I would strongly consider hooking up with someone that has experiance with the gps or one like it and spend some time with them. Folks in this web site are more then helpful when it comes to meeting and working out some of the bugs. I would suggest posting another thread asking for any one in the Brunswick area that will be caching this weekend mind having a tag along. THere is no better way to learn then to have hands on experiance.

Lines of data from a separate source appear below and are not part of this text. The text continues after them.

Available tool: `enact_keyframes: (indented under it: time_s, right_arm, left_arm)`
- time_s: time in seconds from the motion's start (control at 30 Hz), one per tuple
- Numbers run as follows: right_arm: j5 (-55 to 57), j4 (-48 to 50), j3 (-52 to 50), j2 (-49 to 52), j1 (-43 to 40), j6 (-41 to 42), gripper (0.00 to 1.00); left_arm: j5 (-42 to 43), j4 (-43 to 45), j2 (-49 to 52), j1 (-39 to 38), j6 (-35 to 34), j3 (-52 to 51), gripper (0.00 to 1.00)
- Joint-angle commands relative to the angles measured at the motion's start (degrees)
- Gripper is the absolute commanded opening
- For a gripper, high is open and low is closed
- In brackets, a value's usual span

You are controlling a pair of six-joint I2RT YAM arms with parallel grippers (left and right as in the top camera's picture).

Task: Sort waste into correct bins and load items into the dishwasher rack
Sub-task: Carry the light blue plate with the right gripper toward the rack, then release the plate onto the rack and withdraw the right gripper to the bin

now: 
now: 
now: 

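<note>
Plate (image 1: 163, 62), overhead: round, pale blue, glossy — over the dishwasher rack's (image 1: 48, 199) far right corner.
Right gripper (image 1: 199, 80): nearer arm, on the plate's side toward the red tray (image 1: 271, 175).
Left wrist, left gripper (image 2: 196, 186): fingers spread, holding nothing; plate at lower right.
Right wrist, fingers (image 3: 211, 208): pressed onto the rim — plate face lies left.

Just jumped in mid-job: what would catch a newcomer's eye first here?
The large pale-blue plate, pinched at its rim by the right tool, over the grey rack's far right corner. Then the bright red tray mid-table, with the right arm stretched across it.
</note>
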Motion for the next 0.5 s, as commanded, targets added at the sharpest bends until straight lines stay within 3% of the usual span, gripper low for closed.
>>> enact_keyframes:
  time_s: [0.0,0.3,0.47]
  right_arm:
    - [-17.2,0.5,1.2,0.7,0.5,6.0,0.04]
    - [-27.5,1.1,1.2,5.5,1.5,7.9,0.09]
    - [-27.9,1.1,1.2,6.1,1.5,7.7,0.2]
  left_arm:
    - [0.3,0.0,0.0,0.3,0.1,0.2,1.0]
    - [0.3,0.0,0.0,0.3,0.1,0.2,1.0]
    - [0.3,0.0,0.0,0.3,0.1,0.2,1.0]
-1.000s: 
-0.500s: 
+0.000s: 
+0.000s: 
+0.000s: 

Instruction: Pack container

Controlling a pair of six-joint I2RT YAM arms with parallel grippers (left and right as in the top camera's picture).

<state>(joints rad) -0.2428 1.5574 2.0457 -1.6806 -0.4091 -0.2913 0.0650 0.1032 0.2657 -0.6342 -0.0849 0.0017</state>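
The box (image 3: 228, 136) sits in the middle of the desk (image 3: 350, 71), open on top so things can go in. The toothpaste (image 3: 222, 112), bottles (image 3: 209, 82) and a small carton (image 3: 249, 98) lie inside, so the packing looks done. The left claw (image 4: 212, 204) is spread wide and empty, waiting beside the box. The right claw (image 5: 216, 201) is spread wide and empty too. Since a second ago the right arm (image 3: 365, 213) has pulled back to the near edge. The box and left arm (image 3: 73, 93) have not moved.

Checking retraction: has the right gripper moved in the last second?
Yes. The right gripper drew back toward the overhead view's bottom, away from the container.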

Robt lives in the Brunswick area doesn't he . . . or am I thinking of someone else? And I concur with Dave . . . hooking up with another more experienced cacher might help a lot . . . especially if they happen to have experience with that type of GPSr.

Haffy
01-05-2007, 02:27 PM
I think Team Teebow and Team Trout are also down in that area aren't they?

mattmill
01-05-2007, 03:09 PM
I'll try to hook up with someone but I did find one at lunch and have a much better understanding of how this thing works. Hopefully I can get the kids out this weekend and we can experiment some more :D

matt

dí76
01-05-2007, 04:15 PM
Heres a streatch but I swung by the mapstore in Old Town today and asked Peggy if she new of any online tutorials that may be of assistence and she showed me these DVDs that are for the beginner. She didnt have alot to say about them but here is the link that was on the back of the case.

http://www.gpsoutfitters.com/index.htm

robt
01-05-2007, 08:25 PM
Yes, I am in Brunswick.

Matt, if you need some help let me know, I like to get out as often as I can. Depending on how long I have my grandson tommorrow will probaly go out tommorrow or sunday afternoon if I can. Let me now.